La CORPAC. «Corporación Peruana de Aeropuertos Civiles», le explicó Cinthia a Julius que, en la última parte del trayecto, había reaccionado y había empezado a ahogarla de preguntas; empezó a toser y Vilma la abrigó más para bajar. «Corre mucho viento», anunció. Carlos, por su parte, anunció que él se iba a encargar de las maletas, pero otro hombre apareció con gorra diciendo lo mismo y se odiaron; al mismo tiempo un tercer hombre, con gorra y placa con número en la solapa, apareció tratando de cobrar algo y de cuidar el auto, pero Carlos le dijo que para eso estaba él y se odiaron también. El tipo insistió diciendo que entonces quién pagaba el ticket del estacionamiento. Susan abrió su cartera y se le cayeron los pasajes, una polvera, sus anteojos de sol y el lápiz de labios de oro. Recogió los anteojos, todos se agacharon para ayudarla con lo demás. Cinthia empezó a toser y Bobby dijo que mamá nunca tenía un céntimo en la cartera. Vilma buscó en los bolsillos de su uniforme y dijo que tampoco tenía, Bobby se negó a prestar dinero y por fin Carlos pagó el asunto, mentándole la madre al del ticket, con los ojos no más, por la señora y los niños. Por supuesto que a la hora de bajar las maletas, Carlos no podía con todo lo que la señora se llevaba de equipaje y hubo que empezar a buscar al tipo que hacía un instante acababa de estar ahí con la carreta esa, ¡llámenlo, por favor! Julius pegó tal bostezo que casi se va de espaldas sobre la pista y, no bien recuperó el equilibrio, preguntó en cuál de los aviones se iban, cuando todavía no se veía ninguno. «¡Cállate, por favor!», le gritó Susan, pero en seguida se le echó encima para besarlo y abrazarlo, le mojó toda la carita con sus lágrimas.

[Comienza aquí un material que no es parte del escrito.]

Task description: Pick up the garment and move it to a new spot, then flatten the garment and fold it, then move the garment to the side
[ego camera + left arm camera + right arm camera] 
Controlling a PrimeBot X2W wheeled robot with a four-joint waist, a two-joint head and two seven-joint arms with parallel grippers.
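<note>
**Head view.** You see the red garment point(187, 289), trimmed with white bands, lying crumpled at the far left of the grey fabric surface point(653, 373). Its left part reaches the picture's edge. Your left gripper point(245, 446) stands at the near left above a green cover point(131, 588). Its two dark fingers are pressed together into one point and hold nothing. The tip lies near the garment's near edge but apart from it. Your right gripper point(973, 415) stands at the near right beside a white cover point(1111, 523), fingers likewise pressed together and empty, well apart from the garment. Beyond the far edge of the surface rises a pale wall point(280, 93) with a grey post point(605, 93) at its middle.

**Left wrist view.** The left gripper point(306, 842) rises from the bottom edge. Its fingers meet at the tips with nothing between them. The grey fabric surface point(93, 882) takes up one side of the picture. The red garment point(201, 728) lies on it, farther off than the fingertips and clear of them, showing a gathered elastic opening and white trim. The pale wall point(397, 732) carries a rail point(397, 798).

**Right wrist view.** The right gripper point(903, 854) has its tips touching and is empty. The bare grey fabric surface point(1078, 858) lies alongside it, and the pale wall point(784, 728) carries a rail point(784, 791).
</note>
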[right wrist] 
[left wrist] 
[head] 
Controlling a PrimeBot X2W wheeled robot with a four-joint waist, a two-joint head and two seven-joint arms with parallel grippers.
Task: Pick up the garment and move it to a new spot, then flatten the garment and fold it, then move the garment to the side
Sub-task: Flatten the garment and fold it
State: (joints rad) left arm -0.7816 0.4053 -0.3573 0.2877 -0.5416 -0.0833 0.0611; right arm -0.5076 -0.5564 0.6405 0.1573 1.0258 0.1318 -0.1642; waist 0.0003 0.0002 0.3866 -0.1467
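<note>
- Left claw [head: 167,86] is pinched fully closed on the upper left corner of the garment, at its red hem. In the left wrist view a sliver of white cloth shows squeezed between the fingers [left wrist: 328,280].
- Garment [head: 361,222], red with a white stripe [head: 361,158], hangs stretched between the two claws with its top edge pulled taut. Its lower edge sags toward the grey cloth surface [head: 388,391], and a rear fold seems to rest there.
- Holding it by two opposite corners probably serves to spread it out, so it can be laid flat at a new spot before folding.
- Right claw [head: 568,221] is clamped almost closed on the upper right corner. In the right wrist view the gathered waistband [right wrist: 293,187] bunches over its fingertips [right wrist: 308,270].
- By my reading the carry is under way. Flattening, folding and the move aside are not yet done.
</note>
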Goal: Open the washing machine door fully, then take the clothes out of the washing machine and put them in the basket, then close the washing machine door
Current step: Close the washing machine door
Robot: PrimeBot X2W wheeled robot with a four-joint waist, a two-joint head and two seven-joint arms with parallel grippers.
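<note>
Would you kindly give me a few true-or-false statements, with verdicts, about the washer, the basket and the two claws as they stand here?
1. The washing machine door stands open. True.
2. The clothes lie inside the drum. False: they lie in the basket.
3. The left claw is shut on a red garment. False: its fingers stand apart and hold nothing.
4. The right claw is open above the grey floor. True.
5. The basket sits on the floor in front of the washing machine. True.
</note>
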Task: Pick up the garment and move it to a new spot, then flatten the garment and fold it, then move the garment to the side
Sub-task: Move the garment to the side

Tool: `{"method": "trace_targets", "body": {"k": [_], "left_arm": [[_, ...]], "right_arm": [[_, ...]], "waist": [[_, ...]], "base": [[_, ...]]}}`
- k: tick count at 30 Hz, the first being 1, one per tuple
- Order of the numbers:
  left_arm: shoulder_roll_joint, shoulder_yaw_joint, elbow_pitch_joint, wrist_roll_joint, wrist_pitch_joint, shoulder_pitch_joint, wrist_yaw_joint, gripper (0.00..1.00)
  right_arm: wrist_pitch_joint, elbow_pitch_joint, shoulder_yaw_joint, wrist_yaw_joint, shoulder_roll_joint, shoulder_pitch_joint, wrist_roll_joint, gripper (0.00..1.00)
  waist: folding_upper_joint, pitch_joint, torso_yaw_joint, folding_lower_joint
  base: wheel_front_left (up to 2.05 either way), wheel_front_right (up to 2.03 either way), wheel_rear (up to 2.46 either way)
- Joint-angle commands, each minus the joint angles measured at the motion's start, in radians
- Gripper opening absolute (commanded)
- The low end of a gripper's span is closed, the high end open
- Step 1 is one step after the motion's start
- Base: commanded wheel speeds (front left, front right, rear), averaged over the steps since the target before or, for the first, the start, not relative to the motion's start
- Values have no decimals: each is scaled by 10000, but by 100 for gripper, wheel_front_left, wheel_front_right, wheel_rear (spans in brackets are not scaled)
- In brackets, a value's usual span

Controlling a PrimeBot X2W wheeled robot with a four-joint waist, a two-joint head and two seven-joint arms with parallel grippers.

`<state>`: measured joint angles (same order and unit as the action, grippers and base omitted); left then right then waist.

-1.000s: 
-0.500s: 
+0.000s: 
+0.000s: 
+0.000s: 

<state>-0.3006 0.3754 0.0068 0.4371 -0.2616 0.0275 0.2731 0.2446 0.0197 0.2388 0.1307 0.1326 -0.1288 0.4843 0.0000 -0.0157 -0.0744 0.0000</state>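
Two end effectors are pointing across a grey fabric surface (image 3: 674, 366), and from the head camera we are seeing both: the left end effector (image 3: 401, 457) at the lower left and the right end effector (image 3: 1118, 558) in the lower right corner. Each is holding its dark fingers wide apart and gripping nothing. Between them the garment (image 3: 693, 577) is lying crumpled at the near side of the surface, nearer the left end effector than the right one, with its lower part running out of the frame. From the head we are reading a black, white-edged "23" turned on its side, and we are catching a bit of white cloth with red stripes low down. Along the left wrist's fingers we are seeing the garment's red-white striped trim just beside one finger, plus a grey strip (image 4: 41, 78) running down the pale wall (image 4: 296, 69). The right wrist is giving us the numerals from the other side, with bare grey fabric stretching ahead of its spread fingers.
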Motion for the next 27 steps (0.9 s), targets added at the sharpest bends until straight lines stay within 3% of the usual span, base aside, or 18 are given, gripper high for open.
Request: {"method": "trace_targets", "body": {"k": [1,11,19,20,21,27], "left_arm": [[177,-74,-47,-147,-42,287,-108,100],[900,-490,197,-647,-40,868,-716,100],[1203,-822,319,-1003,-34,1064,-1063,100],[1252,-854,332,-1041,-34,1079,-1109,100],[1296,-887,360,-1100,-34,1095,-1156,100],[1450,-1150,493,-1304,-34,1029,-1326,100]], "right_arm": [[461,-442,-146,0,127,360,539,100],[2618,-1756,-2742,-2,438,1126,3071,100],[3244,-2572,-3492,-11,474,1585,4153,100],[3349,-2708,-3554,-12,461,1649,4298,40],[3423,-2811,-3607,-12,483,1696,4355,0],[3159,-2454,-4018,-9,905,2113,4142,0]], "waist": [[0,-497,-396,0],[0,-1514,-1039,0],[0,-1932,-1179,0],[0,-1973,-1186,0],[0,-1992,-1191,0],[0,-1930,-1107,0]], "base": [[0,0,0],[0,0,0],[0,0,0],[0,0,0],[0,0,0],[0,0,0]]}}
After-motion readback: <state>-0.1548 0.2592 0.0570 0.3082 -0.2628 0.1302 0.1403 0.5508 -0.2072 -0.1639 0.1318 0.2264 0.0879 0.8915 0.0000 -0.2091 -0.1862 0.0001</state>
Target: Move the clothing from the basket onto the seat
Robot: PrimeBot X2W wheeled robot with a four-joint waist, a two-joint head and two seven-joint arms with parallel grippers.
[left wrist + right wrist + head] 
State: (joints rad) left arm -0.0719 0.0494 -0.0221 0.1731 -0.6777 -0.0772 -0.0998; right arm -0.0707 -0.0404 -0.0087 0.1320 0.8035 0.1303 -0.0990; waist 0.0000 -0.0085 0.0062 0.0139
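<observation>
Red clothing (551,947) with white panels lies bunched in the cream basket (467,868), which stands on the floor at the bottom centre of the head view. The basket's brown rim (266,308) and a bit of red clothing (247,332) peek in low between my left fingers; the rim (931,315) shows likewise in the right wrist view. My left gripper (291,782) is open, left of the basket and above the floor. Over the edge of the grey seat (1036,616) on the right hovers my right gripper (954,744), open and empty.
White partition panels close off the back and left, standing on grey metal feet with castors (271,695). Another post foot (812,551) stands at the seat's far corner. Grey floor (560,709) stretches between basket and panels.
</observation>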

Un hombre se acercó, que dijo Susan, como ellos nunca antes lo habían oído decir, como si fuera la única palabra que tuviera, como si se hubiera mandado poner cuerdas vocales de oro para pronunciarla gozando más. Susan se puso las gafas negras y probó una sonrisa, Juan Lucas, si supieras lo que es esto. Juan Lucas la cogió del brazo, calma, calma; alzó el brazo izquierdo y con los dedos empezó a hacer tic tic y todo se llenó de calma y de hombres con carretas y buena voluntad, dispuestos a llevarse íntegro el equipaje de los señores. Después, siempre del brazo, la condujo hacia el inmenso hall iluminado del aeropuerto, caminaban por gordas alfombras hacia la luz, ahora sí se le podía ver bien: había interrumpido sus placeres, se había tomado el trabajo de ir a un aeropuerto. Los niños venían detrás, seguidos por Vilma y Carlos que siempre había logrado que le dejaran una maletita. Los cuatro hermanos se acercaban al mostrador de Panagra tristes y somnolientos; Santiago, sin embargo, sentía nacer en él una cólera terrible: ¿quién era ese imbécil que le cogía el brazo a su madre?